Quitter le gouvernement ?

samedi 1er décembre 2012.
 

Faut-il quitter le gouvernement ? Telle est la question que certains d’entre nous n’hésitent plus à poser publiquement, comme s’il s’agissait d’anticiper les interpellations de la presse qui nous harcèle sur ce thème en soulignant à l’envi notre « incohérence ».

Force est de reconnaître que le piège se referme chaque jour un peu plus sur nous : rester en se soumettant serait un suicide politique ; partir signerait l’échec de nos accords passés avec le Parti socialiste en novembre 2011. Même nos plus fervents partisans du compromis prennent aujourd’hui la mesure du danger... A qui la faute ? Faire peser la responsabilité d’une telle situation sur les seuls socialistes et le tandem exécutif est à la fois injuste et lâche, parce que c’est refuser de regarder en face la faiblesse de notre accord programmatique sacrifié sur l’autel de notre accord électoral.

Nous voulions un groupe à l’Assemblée nationale et des ministres. Nous les avons, mais à quel prix ? Le scénario que nous vivons aujourd’hui était déjà écrit sur la liste des désaccords actés entre EELV et le PS. Dans l’euphorie de la victoire, nous avons réussi à dissimuler ce qui ressemble fort à une arnaque politique. Aujourd’hui confrontés au principe de réalité, nous ne pouvons plus nous contenter de langue de bois, d’imprécations ou de contorsions politiciennes... Au prétexte qu’il ne faut pas mettre en difficulté nos ministres.

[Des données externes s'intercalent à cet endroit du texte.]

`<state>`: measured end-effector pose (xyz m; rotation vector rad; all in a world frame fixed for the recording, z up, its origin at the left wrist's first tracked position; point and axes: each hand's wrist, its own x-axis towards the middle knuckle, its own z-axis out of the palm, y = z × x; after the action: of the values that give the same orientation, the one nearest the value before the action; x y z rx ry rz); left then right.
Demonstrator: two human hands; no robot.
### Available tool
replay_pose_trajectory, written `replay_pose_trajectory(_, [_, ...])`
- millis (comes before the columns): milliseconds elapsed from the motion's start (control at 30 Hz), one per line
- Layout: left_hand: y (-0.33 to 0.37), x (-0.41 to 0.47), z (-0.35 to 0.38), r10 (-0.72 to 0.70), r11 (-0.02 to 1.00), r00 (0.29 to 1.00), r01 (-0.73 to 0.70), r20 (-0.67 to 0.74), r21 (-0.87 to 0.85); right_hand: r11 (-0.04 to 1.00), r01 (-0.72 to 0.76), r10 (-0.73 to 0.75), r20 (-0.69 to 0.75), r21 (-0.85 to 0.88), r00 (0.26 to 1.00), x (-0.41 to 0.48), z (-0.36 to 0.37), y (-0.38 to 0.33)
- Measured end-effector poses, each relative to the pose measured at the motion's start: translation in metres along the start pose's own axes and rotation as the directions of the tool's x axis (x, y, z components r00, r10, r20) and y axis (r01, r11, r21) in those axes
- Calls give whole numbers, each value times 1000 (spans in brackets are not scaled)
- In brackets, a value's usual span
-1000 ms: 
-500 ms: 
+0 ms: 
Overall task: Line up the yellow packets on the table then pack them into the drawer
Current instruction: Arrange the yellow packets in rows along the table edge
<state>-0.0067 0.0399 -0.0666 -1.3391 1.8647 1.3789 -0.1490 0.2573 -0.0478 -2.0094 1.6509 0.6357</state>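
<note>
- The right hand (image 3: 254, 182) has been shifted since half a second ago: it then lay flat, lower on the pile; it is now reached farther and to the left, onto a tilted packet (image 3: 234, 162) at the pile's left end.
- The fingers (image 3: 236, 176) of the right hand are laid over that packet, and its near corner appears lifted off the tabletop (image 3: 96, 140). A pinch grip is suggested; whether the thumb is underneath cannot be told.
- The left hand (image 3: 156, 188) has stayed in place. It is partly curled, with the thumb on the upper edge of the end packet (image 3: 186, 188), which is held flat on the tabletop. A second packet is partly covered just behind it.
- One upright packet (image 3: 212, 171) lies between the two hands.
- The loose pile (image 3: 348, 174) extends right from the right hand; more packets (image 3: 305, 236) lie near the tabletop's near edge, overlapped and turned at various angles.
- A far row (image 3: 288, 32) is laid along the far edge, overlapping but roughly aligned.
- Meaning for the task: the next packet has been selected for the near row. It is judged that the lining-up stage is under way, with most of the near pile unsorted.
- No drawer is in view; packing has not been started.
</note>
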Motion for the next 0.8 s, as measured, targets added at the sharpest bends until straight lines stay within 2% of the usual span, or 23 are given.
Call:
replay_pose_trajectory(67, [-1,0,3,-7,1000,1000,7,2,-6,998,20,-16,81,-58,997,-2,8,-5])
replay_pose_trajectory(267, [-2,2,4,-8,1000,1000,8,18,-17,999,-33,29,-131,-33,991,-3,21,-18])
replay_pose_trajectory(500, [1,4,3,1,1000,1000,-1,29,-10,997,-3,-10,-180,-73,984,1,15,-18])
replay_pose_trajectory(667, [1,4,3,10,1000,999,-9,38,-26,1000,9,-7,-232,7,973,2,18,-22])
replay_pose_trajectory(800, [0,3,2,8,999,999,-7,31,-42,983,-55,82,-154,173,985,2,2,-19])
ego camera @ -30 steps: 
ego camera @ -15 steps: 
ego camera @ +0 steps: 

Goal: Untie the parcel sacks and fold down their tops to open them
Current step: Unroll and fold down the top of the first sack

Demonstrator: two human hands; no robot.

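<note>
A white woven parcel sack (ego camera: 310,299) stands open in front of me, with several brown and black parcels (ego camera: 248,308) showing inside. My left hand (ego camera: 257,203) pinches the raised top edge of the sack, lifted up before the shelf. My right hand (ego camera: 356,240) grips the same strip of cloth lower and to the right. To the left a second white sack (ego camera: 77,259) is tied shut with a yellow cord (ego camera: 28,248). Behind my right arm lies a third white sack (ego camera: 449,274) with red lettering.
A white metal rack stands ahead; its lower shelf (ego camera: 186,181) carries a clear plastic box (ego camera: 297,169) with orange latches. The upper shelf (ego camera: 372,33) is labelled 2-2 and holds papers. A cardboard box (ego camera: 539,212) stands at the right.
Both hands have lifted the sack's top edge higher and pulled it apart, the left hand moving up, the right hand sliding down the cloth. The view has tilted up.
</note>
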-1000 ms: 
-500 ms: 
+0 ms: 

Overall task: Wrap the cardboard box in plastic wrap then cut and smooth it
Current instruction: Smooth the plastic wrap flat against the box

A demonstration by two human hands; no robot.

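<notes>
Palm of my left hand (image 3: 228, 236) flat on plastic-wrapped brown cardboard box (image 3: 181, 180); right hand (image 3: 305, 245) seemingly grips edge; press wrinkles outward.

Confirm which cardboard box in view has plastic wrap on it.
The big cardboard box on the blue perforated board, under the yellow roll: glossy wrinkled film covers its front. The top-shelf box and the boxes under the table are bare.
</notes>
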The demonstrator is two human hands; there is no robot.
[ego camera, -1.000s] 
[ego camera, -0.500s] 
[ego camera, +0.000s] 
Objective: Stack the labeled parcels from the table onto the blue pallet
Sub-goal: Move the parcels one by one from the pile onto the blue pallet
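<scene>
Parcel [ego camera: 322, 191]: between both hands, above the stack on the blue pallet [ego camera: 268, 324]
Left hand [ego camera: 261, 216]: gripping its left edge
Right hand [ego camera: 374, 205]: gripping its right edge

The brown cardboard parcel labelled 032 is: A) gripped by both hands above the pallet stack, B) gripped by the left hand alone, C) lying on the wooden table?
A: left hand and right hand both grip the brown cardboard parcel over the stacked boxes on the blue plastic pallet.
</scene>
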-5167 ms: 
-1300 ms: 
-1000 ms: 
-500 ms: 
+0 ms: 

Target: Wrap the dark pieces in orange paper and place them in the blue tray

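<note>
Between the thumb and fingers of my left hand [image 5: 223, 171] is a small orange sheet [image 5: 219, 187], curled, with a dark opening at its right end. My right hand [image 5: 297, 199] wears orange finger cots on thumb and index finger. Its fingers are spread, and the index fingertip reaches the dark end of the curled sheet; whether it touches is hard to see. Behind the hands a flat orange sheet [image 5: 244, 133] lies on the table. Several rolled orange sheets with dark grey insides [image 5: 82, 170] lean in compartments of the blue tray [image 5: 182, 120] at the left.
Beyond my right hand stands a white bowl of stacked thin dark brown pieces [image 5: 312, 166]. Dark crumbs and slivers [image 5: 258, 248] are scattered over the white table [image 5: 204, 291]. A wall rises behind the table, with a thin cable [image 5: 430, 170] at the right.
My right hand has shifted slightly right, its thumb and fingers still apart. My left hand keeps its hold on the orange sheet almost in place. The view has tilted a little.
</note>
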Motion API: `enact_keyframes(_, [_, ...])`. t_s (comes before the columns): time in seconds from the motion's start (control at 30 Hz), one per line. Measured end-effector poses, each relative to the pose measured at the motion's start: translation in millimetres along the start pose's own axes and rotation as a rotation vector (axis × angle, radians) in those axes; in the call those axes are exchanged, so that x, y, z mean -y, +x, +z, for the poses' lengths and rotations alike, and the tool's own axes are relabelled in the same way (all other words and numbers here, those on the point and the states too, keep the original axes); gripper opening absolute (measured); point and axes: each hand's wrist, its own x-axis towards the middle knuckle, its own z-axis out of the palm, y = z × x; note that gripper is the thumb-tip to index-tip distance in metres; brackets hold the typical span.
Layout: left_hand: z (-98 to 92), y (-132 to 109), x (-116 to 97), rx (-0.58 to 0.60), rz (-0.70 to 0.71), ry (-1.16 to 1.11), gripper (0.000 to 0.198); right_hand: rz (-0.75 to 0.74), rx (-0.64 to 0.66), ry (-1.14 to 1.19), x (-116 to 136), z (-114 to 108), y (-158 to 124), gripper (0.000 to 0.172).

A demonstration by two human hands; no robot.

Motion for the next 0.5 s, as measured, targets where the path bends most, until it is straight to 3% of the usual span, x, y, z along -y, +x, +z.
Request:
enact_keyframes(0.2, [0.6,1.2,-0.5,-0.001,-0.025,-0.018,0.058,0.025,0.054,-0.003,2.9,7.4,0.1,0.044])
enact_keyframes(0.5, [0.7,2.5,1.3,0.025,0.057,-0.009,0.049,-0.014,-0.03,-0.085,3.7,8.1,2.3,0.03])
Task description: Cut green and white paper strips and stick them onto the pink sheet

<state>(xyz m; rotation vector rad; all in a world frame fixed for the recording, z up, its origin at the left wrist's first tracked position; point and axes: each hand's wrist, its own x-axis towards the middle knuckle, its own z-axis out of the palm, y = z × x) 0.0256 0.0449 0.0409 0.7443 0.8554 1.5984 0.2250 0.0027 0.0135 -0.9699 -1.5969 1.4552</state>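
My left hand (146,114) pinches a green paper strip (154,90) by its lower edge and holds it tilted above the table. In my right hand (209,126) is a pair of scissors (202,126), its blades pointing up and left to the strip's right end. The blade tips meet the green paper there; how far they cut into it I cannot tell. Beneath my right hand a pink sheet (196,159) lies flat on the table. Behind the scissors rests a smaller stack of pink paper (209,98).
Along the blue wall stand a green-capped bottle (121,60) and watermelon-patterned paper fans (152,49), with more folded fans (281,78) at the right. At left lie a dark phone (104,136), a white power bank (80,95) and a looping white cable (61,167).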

Comment rester crédible quand on vote le mardi contre le pacte budgétaire européen (TSCG), parce qu’il choisit l’austérité contre la transition écologique, et le mercredi pour la loi organique qui le transpose dans le droit français ? Il faut reconnaître que nous avons contribué à remplir cette coupe que nous trouvons maintenant trop pleine.

Notre faiblesse politique ajoutée à la domination du Parti socialiste nous vaut quelques humiliations : nos ministres ont découvert le texte du « pacte de compétitivité » à l’entrée d’un « séminaire » gouvernemental. Tout était déjà décidé à Matignon, Bercy et l’Elysée. Après la loi de finances qui a gommé l’essentiel des propositions fiscales des écologistes, ledit « pacte » signe la victoire d’un modèle productiviste, à cent lieues de la transition écologique promise par le président de la République.

TROIS CHOIX

Si l’on ajoute à cela la politique d’immigration et de régularisation du ministre de l’intérieur, le recul sur le vote des étrangers dans les élections locales, l’absurdité de Notre-Dame-des-Landes, le doute sur la fermeture de Fessenheim en 2016, la surreprésentation du lobby nucléaire au comité de pilotage du débat sur la transition énergétique, l’exploitation des gaz de schiste qui n’est plus exclue, la liberté de conscience des maires face au mariage pour tous, etc., nos électeurs et sympathisants sont fondés à se demander pourquoi nous avalons autant de couleuvres.

Faut-il, dès lors, quitter le gouvernement ? En 1970, l’économiste et sociologue Albert Hirschman a publié un ouvrage célèbre, Défection et prise de parole (Fayard, 1995). Il explique que trois choix s’offrent aux individus mécontents : la réaction silencieuse, le renoncement à l’action, par fidélité, la protestation et la prise de parole. Nous devons collectivement faire entendre notre voix, des ministres aux parlementaires et au parti, dire au gouvernement qu’il se fourvoie... Pour autant qu’il soit toujours capable de nous entendre.